### Required action
Using the records below, quote only the span that opens with the line containing "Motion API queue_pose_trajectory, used" and closes with the line containing "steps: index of", exactly and inclusively.

Stored data entries:
------------------------------------------------------------------------
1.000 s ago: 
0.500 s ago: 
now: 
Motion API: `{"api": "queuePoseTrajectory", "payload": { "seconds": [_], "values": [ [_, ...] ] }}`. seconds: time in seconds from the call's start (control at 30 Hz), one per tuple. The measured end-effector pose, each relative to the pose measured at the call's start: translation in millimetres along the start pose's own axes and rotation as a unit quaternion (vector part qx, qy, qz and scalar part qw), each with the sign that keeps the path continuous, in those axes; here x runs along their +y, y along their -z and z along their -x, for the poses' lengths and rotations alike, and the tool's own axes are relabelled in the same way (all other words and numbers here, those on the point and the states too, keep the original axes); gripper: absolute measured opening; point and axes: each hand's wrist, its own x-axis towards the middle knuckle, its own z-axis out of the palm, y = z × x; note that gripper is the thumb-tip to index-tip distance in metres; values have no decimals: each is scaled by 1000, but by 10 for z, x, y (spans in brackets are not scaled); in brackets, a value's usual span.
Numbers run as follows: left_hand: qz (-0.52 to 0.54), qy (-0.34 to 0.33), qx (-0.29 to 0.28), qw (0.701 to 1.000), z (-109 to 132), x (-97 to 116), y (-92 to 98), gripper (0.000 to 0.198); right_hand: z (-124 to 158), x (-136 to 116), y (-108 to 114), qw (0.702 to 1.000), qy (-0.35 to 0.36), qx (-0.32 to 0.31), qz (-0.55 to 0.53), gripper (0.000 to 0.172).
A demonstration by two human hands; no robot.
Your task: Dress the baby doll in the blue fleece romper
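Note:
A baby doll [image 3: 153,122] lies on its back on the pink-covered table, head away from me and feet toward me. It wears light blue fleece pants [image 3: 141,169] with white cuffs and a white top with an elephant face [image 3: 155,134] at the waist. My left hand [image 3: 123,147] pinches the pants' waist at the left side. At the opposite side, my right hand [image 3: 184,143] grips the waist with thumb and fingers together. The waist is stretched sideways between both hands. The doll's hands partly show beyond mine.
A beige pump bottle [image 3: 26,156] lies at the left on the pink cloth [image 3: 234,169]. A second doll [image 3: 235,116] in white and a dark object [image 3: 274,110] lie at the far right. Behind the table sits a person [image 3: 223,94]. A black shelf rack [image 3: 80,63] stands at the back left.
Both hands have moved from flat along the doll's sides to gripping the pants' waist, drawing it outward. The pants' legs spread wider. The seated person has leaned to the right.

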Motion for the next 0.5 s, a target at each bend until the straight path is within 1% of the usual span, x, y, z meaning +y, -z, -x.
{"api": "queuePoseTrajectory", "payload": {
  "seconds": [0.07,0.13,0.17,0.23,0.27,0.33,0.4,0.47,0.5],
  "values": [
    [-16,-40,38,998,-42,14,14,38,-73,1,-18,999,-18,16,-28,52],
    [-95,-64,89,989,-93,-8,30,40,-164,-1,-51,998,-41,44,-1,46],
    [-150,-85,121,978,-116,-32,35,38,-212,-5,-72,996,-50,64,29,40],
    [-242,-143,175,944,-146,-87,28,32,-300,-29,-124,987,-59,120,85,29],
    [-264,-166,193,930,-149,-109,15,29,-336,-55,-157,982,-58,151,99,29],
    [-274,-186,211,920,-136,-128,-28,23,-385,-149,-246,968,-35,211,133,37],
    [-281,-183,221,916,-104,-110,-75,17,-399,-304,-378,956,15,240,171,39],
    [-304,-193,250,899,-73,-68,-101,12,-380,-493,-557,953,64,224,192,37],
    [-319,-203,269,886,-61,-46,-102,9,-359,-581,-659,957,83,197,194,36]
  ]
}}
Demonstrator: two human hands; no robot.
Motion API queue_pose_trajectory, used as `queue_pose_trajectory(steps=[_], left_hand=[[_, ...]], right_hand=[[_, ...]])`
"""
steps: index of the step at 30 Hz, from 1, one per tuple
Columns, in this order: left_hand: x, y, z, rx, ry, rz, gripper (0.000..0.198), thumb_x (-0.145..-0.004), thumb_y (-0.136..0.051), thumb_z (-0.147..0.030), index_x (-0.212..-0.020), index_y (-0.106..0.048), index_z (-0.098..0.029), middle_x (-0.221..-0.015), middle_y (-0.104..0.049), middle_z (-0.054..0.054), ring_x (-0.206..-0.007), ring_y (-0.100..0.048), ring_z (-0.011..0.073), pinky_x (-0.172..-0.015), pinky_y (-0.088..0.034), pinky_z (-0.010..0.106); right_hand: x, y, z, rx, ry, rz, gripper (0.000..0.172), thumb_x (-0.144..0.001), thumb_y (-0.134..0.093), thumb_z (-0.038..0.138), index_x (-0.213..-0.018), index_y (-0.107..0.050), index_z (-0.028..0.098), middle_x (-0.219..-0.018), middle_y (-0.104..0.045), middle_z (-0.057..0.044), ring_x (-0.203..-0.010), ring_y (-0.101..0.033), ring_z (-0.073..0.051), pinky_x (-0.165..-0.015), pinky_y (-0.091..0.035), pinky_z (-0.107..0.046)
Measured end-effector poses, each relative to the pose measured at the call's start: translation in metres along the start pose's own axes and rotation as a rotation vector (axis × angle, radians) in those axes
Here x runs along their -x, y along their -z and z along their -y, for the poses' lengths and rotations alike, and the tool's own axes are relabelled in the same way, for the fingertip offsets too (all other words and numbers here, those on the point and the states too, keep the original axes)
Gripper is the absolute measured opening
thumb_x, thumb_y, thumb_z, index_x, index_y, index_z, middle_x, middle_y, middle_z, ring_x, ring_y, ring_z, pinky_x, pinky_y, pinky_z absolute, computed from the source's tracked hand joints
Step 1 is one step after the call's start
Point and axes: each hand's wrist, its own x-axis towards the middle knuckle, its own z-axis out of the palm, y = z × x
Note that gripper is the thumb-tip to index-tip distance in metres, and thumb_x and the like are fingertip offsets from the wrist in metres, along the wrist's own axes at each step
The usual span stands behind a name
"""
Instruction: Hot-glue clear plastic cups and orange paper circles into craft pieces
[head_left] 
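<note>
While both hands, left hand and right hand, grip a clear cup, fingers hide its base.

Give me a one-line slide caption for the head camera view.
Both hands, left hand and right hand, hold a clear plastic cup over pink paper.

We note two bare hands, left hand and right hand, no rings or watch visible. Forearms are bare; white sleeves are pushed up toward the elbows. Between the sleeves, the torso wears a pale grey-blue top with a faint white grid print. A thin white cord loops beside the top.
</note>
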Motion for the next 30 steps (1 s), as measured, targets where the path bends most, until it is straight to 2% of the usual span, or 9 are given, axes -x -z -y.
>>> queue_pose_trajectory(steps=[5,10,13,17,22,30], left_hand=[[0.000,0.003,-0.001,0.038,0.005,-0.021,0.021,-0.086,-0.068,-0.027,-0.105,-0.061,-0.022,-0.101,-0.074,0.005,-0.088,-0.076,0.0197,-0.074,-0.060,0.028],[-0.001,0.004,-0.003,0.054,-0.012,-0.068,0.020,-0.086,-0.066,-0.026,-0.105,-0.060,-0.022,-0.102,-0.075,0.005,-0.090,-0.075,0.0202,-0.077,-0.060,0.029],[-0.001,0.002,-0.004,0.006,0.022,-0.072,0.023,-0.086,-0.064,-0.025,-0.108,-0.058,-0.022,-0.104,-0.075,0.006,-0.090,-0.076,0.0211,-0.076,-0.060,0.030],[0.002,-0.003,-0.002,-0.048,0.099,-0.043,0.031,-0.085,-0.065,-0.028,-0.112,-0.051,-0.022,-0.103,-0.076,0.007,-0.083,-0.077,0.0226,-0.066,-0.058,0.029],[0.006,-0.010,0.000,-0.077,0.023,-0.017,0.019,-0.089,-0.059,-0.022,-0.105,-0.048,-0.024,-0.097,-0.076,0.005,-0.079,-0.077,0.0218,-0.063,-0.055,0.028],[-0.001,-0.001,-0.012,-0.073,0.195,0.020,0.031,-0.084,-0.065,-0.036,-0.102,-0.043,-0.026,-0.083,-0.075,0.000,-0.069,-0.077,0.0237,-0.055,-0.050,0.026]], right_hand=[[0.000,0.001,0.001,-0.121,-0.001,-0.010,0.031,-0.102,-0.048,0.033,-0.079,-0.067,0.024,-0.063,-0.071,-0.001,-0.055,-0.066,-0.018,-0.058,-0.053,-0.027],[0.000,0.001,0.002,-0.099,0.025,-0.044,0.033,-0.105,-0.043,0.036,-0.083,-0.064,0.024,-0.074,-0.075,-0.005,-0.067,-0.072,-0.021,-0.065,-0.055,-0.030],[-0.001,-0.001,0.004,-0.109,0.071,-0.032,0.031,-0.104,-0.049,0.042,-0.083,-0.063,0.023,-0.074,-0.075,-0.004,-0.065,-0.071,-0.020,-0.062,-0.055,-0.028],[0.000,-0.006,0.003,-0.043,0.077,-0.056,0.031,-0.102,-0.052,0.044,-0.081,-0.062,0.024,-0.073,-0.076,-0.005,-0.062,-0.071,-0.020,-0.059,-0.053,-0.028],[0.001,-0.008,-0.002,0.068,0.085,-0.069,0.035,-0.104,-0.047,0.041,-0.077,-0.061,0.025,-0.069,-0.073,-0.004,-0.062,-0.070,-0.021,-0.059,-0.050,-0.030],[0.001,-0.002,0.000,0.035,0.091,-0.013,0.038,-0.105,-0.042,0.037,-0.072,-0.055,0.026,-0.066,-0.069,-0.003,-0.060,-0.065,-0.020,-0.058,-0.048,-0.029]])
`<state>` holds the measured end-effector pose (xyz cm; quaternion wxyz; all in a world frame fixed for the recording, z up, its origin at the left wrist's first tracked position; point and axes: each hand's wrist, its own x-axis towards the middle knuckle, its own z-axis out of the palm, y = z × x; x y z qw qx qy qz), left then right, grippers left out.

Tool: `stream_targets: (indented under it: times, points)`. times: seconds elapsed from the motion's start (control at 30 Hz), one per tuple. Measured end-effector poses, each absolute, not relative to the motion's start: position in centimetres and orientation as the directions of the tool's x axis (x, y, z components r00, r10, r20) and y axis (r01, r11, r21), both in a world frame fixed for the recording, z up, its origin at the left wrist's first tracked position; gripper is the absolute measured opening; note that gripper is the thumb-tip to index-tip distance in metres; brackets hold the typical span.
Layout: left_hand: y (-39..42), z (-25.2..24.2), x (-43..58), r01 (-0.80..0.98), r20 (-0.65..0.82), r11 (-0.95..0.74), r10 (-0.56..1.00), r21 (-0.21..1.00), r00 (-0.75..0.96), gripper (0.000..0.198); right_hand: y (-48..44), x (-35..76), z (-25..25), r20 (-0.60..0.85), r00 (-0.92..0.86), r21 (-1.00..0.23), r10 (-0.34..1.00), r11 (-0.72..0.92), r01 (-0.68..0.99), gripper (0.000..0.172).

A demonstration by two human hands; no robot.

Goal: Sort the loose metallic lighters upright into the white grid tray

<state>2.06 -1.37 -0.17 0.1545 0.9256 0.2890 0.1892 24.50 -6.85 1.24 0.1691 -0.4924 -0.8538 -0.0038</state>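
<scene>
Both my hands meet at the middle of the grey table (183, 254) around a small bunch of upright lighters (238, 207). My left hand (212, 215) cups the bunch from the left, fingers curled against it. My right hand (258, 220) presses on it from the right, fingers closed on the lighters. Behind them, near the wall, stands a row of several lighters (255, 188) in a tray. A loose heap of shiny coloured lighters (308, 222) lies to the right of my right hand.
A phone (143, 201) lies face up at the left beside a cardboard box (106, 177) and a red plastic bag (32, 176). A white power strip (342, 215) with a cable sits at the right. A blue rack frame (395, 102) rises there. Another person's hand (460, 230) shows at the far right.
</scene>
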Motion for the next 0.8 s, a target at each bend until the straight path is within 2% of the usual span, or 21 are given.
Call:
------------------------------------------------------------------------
### The answer
Motion API queue_pose_trajectory, used as `queue_pose_trajectory(steps=[_], left_hand=[[_, ...]], right_hand=[[_, ...]])`
"""
steps: index of the step at 30 Hz, from 1, one per tuple

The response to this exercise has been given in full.